The building is listed in the Northwest Terra Cotta Company registry for buildings where their terra cotta was used. It has been restored recently as part of the National Historic District designation for Bryn Mawr Avenue. The terra cotta shows the Egyptian design influence with accents of black and gold. Earlier in the decade, the discovery of King Tut’s tomb sparked an interest in Egyptian design. The first and second floors of the building are covered in a green glazed terra cotta. The windows are grouped in twos and threes on the second floor except at the corners, where single windows are separated by molded terra cotta figures surrounded plant designs. The floors from three to seven are built of a golden brick in two tones with the window groupings of three surrounded in the green terra cotta. A molded green cornice defines the base of the eighth floor and the windows above are surrounded in the golden brick instead of terra cotta. Above that is a green terra cotta cornice.

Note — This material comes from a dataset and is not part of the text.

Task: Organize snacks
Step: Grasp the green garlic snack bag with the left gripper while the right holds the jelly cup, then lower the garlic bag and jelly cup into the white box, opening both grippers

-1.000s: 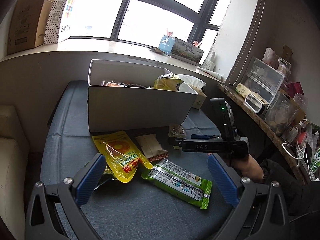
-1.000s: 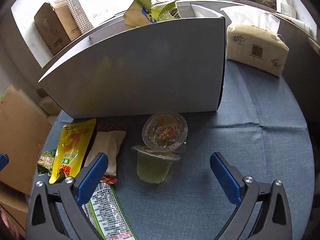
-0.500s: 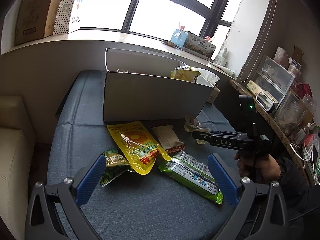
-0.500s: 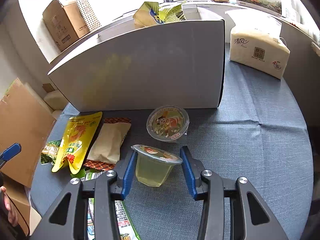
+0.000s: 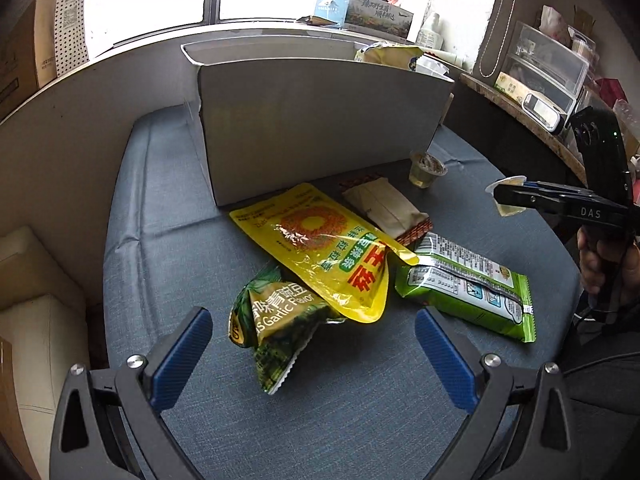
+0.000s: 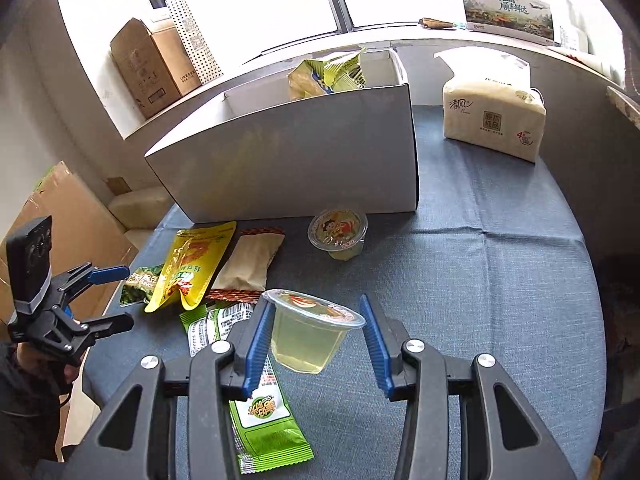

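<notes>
1. Between the blue pads of the right gripper (image 6: pixel 316 344) sits a clear jelly cup (image 6: pixel 310 336) of pale yellow-green jelly; the jaws are closed on its sides and hold it clear of the table (image 6: pixel 500 280)
2. A second jelly cup (image 6: pixel 340 236) stands on the blue cloth just in front of the white box (image 6: pixel 300 160), near the box's right corner
3. Left of it lie a beige wrapped bar (image 5: pixel 386 208), a yellow pouch (image 5: pixel 324 248) and a dark green garlic-flavour bag (image 5: pixel 276 328) (the pouch overlaps the bag's upper edge)
4. A light green packet (image 5: pixel 468 292) lies flat beside the pouch, partly under the right gripper in that gripper's own view
5. The left gripper (image 5: pixel 314 356) has its jaws wide apart with nothing in them; the dark green bag lies between the pads in its view, whether touched cannot be told
6. Yellow and green snack bags (image 6: pixel 328 74) poke above the rim of the white box
7. A tissue pack (image 6: pixel 494 116) stands on the table to the right of the box, apart from it
</notes>
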`<move>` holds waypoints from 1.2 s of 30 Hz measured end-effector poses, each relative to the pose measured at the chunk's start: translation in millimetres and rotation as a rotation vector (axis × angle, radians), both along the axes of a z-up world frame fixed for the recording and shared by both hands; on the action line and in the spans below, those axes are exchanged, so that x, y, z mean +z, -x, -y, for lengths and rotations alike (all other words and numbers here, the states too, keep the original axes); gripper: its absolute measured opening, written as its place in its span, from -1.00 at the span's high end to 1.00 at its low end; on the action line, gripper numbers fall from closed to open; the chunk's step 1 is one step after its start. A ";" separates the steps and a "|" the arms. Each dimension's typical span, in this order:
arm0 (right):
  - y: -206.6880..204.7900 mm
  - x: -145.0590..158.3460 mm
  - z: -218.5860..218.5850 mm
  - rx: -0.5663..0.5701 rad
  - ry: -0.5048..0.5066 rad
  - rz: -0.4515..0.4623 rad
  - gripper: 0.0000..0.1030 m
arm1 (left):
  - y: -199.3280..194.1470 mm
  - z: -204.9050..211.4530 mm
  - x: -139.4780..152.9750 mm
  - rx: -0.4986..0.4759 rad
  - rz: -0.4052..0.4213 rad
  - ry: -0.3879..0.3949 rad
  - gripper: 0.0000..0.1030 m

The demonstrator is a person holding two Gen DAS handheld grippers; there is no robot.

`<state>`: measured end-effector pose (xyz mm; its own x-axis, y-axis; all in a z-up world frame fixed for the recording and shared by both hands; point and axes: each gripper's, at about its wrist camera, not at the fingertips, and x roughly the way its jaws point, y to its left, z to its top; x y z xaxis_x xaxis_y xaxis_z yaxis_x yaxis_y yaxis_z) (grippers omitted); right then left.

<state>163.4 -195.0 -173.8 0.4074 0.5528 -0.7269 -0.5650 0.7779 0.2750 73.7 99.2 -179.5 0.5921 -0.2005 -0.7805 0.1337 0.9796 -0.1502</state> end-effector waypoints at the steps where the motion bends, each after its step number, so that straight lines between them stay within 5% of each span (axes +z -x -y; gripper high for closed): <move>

At the street level, above the storefront windows, are many more terra cotta details. The entrance to the hotel is recessed from the street with an arched shape. Above the door is a sunburst design in gold. The terra cotta surrounding the doorway is in pastel colors with gold accents. The door opens into a hallway with a vaulted ceiling and decorative moldings. This is the public lobby. The reception hall is a large square room with the front office, mailboxes and a beautiful mural that surrounds the room at the upper level. The mural depicts scenes from the old testament and the story begins on the west wall. The ceiling in this room is covered with a decorative molding is a small square pattern.
The hotel represents a later development in housing in the area. It is in John Lewis Cochran’s First Addition to his Edgewater development, which he began in 1885. This area was first developed as a small suburban town with single family homes on the quiet streets south of Bryn Mawr. Cochran added to this in 1887 with the subdivision of lots from Bryn Mawr north to Thorndale. By the time he opened his second addition to Edgewater in 1889, the City of Chicago had taken over the area. With the connection of Edgewater to downtown via the “L” between 1908 and 1910, the area began to boom with flat buildings, two-flats, three-flats and six-flats. Then, with the construction of the Edgewater Beach Hotel on Sheridan Road, the city began to work of a zoning plan, which was put in place in 1923.
During the 1920s, as the population of Chicago was growing with young people who were seeking a new life and work in the city, a new kind of hotel was developed - the apartment hotel. It functioned as both a daily rent hotel and a residential hotel with many amenities, such as house keeping and a concierge. The Belle Shore, as one of these hotels, was an attractive place to live because it was near the lake and public transportation. Most of the units were quite compact, with kitchen alcoves, dining alcoves and one large studio room. The building is now managed by Holsten Real Estate.